__WORK TO COMPLETE__: Would you return the lines between the one holding "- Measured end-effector" and the one holding "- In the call", inclusive, and only those, exactly as they stand in the listing below?

__EXCERPTED RECORDS__:
····················
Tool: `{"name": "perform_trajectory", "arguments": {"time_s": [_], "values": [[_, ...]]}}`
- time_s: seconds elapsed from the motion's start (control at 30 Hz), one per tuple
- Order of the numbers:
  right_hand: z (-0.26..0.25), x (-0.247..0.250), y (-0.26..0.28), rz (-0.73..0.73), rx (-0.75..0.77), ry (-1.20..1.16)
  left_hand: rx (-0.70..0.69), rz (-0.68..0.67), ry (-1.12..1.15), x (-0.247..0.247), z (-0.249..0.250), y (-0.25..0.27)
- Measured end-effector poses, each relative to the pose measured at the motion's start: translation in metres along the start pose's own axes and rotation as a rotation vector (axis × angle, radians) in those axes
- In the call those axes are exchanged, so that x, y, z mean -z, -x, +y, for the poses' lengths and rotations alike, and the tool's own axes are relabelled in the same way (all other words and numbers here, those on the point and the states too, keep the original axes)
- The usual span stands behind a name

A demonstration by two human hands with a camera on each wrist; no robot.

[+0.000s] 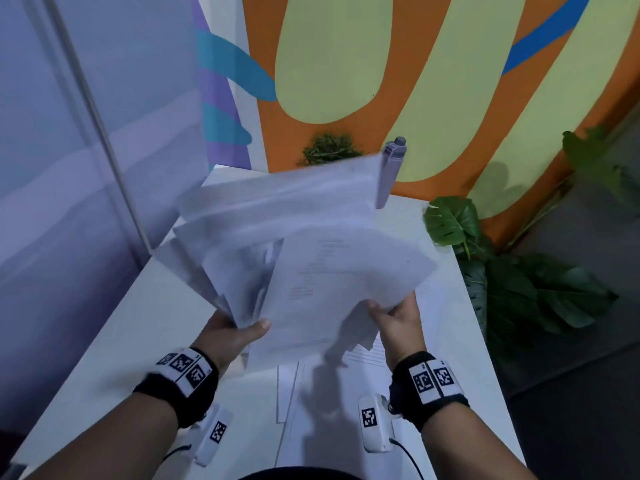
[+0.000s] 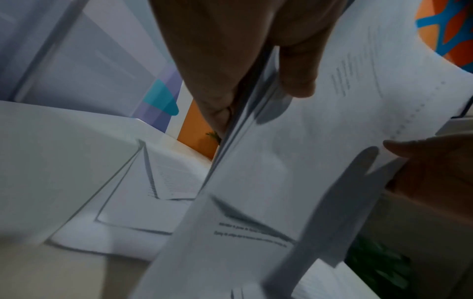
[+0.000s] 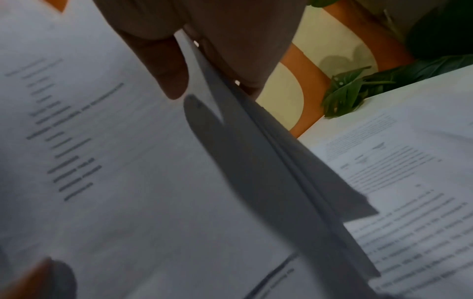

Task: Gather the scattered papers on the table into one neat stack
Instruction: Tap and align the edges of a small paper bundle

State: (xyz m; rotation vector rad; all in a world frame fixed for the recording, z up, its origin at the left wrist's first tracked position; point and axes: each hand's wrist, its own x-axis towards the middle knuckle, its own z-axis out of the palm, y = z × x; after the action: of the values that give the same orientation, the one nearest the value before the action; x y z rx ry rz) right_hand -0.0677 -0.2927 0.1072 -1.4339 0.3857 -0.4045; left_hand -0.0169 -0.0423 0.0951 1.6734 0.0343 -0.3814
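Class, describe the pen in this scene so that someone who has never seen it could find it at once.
Start at the white table and the fanned bundle of white printed papers held above it by the left hand and right hand. At the bundle's far right corner stands a lilac-grey capped pen, the only thing there that is not paper.

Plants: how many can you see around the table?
3. A small bushy plant behind the table's far edge, a big-leaved plant right of the table, and another leafy plant farther right. More may be hidden behind the papers.

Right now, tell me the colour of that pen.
Pale lilac-grey pen; head view shows it best.
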Motion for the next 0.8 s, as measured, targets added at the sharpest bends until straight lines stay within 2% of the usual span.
{"name": "perform_trajectory", "arguments": {"time_s": [0.13,0.23,0.4,0.53,0.6,0.7,0.8], "values": [[0.009,0.003,0.010,-0.115,-0.049,-0.027,0.029,-0.073,0.014,-0.006,-0.005,0.001],[0.005,0.004,0.011,-0.130,-0.052,-0.099,0.029,-0.087,0.044,-0.006,-0.004,-0.001],[0.002,0.001,0.005,-0.123,-0.130,-0.201,-0.013,-0.001,0.130,-0.003,-0.007,-0.005],[-0.006,-0.016,0.008,-0.145,-0.095,-0.170,-0.069,0.144,0.130,-0.015,-0.001,-0.001],[-0.016,-0.024,0.012,-0.119,-0.091,-0.201,-0.091,0.169,0.151,-0.019,0.006,-0.002],[-0.020,-0.025,0.010,-0.052,0.034,-0.106,-0.170,0.170,0.133,-0.015,0.015,-0.008],[-0.018,-0.021,0.008,-0.067,0.289,0.051,-0.239,0.188,0.096,-0.009,0.018,-0.010]]}}
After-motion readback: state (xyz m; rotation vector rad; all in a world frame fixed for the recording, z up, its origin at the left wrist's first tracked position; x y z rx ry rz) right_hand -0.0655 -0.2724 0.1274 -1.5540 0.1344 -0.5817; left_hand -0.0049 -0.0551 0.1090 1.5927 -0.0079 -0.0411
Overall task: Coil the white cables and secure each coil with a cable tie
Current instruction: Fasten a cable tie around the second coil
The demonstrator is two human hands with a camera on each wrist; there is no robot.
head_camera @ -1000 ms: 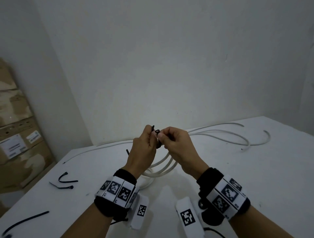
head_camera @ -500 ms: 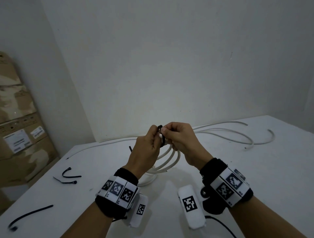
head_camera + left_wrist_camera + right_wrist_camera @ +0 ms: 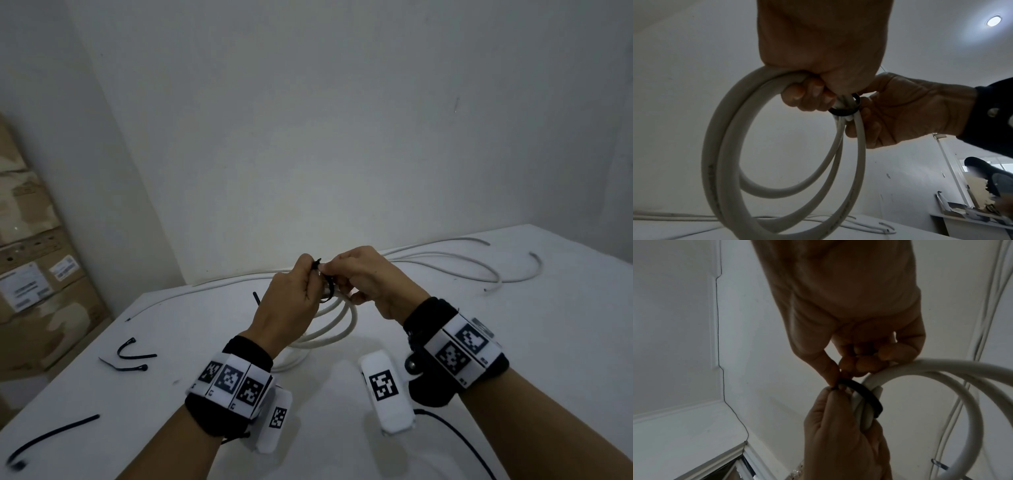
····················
__ANSWER SECTION__:
- Measured end-effector poses, each relative to the pose measured at the motion's start: translation in metres along the start pose's own axes and rotation as a rotation vector (axis × angle, radians) in those axes
- In the call those axes are exchanged, so that x, y, z mean -z, -x, +y, for the poses' lengths and rotations alike, and the tool's own axes are relabelled in the same way (all other words and numbers here, those on the point and the states too, keep the original axes)

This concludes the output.